# Task:
Your answer should be one number, the count of lines in the data that hold "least".

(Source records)
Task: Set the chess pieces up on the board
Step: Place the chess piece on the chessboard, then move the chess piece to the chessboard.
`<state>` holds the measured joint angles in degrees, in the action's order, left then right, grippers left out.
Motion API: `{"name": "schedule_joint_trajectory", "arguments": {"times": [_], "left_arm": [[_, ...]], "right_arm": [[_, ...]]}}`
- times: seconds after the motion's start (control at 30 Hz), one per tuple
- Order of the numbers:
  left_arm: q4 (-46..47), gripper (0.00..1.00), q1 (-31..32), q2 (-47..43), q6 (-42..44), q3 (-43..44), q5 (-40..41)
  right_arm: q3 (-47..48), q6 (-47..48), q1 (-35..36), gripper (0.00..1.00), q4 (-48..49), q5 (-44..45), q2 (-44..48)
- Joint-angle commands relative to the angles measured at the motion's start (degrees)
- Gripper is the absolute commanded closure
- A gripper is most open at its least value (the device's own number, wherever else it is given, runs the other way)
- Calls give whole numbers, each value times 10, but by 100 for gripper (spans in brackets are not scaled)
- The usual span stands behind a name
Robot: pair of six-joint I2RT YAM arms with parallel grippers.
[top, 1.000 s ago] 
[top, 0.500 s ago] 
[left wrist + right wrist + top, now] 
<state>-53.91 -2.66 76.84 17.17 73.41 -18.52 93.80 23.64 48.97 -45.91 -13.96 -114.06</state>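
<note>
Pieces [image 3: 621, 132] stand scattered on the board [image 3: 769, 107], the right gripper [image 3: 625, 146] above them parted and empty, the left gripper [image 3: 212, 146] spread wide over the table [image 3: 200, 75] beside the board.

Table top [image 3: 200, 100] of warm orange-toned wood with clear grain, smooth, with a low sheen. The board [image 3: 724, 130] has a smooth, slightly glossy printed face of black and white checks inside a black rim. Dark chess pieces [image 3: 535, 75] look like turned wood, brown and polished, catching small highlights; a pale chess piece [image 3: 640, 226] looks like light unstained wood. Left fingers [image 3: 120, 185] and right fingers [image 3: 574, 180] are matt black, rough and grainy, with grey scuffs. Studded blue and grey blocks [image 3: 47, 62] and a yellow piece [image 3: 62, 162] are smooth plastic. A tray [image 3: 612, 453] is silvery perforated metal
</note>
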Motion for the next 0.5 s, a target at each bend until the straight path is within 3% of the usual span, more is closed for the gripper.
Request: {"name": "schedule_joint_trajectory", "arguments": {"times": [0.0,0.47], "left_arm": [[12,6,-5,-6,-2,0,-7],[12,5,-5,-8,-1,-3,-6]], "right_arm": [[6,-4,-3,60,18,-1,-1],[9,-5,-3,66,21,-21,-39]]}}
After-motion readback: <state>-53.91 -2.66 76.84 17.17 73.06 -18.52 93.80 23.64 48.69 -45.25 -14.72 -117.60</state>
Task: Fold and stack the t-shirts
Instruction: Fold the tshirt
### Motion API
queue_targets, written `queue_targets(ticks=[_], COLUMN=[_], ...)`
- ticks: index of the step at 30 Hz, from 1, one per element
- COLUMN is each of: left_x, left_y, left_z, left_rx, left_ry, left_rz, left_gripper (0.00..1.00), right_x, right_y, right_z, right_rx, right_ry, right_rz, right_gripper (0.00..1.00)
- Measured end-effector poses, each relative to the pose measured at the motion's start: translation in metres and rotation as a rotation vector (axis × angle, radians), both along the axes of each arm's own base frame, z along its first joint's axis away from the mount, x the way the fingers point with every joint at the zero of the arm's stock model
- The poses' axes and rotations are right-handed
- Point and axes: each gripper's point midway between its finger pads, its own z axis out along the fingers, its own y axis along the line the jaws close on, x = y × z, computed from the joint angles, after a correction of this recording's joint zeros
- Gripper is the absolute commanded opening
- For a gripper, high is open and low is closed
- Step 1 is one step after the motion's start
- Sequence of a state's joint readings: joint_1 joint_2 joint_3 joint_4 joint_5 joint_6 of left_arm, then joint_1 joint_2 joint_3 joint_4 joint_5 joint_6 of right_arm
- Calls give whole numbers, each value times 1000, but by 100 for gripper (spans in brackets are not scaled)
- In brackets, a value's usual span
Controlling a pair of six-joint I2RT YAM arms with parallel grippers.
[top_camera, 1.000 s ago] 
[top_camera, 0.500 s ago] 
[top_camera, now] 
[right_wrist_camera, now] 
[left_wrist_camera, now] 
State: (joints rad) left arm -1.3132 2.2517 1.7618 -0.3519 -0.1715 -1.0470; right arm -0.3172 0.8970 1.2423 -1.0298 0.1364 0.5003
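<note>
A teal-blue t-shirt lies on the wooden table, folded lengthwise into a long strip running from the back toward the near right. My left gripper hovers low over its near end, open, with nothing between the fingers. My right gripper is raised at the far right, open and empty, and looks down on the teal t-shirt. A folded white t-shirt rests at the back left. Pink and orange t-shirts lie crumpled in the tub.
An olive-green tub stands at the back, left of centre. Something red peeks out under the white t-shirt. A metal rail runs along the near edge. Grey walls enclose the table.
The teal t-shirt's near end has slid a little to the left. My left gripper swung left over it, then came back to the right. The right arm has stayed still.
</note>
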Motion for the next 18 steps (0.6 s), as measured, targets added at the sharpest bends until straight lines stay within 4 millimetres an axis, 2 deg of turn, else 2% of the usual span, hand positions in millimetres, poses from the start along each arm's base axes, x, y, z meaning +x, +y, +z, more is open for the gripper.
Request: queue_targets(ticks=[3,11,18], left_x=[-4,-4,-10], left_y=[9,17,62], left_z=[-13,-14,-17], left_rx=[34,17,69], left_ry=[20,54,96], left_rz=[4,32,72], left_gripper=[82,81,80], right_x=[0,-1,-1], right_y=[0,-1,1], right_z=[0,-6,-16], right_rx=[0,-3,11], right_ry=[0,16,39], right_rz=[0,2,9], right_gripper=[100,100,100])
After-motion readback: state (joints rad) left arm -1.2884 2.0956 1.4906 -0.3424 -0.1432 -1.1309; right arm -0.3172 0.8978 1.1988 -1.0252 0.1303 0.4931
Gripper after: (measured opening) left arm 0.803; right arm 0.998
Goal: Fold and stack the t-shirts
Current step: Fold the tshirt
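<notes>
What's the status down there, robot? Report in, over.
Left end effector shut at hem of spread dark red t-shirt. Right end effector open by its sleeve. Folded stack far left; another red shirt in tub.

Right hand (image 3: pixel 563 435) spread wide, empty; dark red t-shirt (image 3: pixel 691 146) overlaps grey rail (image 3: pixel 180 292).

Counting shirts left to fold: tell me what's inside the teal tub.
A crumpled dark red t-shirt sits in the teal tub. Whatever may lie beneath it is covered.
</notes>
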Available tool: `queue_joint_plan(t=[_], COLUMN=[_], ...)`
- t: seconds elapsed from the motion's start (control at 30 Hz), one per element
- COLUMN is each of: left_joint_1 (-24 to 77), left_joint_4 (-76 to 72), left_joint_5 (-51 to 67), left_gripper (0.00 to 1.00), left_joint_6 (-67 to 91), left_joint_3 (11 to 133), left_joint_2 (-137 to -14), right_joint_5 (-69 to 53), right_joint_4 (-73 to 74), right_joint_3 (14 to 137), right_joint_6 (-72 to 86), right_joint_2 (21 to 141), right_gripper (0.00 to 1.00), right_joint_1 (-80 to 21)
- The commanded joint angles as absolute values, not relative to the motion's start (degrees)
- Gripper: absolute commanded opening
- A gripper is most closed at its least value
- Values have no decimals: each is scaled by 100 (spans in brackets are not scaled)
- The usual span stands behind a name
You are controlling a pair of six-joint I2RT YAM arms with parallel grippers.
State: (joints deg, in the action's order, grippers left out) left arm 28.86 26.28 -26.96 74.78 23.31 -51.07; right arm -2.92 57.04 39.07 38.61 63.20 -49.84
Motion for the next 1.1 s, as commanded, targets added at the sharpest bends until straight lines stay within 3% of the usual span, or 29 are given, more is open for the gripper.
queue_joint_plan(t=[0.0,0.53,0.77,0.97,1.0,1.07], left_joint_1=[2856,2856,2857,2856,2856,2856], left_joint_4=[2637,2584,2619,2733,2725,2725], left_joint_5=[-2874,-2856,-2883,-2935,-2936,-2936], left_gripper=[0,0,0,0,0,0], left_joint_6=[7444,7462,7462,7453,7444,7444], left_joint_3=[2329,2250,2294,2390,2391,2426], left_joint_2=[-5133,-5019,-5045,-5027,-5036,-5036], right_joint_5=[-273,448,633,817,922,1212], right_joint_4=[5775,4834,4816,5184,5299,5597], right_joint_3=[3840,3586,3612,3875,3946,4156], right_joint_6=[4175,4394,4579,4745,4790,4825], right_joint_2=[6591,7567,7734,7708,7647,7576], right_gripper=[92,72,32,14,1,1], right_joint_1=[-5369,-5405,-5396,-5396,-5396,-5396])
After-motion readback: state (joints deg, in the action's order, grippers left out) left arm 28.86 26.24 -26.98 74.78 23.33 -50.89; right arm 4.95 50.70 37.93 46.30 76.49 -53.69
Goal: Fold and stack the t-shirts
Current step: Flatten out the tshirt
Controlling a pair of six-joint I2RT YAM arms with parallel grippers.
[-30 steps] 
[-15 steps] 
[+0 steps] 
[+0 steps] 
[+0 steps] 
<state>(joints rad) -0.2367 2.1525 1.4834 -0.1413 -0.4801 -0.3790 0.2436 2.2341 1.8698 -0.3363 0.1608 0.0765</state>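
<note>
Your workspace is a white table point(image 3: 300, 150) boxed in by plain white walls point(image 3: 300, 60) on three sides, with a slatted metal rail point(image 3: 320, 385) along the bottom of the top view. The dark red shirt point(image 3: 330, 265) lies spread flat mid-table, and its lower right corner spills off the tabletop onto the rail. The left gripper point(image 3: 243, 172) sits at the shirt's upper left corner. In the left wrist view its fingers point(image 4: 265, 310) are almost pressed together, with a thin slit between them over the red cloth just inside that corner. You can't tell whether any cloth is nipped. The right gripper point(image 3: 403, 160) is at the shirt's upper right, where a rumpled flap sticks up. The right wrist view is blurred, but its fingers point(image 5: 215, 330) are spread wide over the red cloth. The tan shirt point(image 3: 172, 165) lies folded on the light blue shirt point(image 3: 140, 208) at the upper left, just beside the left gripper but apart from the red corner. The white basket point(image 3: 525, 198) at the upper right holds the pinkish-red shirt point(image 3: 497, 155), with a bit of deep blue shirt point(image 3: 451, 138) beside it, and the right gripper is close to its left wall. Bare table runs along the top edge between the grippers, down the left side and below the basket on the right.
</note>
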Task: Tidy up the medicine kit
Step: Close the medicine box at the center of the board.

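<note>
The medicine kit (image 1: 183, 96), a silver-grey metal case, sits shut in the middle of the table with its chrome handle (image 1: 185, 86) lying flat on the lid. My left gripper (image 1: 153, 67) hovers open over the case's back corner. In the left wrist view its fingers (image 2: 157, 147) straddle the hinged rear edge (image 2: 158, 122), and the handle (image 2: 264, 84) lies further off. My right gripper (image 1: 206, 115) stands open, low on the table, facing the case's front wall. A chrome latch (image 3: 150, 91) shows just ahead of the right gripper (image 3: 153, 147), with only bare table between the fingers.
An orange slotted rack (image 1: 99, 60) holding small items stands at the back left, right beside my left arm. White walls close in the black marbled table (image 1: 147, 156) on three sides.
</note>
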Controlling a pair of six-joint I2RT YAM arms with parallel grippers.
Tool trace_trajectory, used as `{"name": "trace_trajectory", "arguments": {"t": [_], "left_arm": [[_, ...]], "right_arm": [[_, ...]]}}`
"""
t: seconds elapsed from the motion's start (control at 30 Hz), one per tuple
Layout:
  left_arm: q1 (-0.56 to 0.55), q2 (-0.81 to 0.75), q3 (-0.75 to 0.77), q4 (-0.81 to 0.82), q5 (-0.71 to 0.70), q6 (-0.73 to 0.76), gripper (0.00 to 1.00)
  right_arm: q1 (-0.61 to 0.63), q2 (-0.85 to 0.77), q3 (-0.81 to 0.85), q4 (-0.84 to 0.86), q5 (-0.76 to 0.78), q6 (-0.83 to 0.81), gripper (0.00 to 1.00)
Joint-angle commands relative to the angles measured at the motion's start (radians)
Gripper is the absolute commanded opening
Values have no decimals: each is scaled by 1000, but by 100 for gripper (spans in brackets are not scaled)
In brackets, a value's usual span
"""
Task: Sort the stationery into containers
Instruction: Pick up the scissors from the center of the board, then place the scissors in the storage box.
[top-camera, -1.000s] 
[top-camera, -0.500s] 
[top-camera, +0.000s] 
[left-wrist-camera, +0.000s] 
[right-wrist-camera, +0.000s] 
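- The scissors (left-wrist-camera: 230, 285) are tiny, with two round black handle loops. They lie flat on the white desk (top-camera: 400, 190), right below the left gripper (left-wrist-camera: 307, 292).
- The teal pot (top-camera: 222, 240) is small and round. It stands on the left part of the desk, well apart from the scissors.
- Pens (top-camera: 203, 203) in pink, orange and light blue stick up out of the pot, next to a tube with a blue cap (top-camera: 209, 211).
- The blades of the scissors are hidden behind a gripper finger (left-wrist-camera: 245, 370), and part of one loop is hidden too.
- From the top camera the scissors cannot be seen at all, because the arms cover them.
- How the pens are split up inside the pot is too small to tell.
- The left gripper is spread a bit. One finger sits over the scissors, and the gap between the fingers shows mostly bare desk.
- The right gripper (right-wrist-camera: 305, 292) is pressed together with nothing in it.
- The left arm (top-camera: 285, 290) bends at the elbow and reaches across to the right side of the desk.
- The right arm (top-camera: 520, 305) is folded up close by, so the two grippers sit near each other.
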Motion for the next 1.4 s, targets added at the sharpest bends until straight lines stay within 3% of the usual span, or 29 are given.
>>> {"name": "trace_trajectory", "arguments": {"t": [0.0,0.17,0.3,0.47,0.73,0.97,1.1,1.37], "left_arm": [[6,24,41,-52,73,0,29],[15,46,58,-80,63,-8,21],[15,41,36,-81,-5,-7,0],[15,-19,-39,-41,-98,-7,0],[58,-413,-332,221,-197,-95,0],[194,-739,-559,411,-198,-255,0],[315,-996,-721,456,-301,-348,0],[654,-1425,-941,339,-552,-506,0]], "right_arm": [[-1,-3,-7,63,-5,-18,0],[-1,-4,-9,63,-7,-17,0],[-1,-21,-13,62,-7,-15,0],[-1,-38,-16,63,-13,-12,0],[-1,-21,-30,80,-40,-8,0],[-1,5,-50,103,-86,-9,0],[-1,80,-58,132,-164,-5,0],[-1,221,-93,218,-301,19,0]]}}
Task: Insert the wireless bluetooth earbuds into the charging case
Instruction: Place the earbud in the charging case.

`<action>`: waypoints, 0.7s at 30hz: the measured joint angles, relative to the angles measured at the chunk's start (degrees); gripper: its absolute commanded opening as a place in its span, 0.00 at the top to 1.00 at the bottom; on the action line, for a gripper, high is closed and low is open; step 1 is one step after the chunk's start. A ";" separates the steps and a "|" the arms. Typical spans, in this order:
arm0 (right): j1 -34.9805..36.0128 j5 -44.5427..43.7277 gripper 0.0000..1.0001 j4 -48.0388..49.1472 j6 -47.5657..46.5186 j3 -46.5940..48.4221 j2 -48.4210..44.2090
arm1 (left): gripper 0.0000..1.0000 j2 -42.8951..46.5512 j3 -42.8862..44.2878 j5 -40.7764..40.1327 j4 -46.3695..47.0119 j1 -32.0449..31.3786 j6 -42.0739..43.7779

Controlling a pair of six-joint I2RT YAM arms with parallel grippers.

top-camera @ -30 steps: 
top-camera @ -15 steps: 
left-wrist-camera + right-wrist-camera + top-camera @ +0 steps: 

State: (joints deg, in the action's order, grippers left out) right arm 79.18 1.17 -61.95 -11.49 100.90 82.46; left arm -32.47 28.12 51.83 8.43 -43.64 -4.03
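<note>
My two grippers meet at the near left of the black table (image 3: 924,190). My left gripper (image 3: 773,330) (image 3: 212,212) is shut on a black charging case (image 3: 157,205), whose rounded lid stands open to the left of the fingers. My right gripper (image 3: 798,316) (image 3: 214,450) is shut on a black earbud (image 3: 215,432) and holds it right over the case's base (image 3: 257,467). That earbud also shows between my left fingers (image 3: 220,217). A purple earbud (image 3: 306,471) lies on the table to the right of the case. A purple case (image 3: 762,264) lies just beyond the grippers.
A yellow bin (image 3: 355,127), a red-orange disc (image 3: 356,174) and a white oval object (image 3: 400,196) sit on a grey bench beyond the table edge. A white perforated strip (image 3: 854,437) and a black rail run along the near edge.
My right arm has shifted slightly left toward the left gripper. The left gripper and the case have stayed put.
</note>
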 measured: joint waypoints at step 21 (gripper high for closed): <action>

# Task response:
2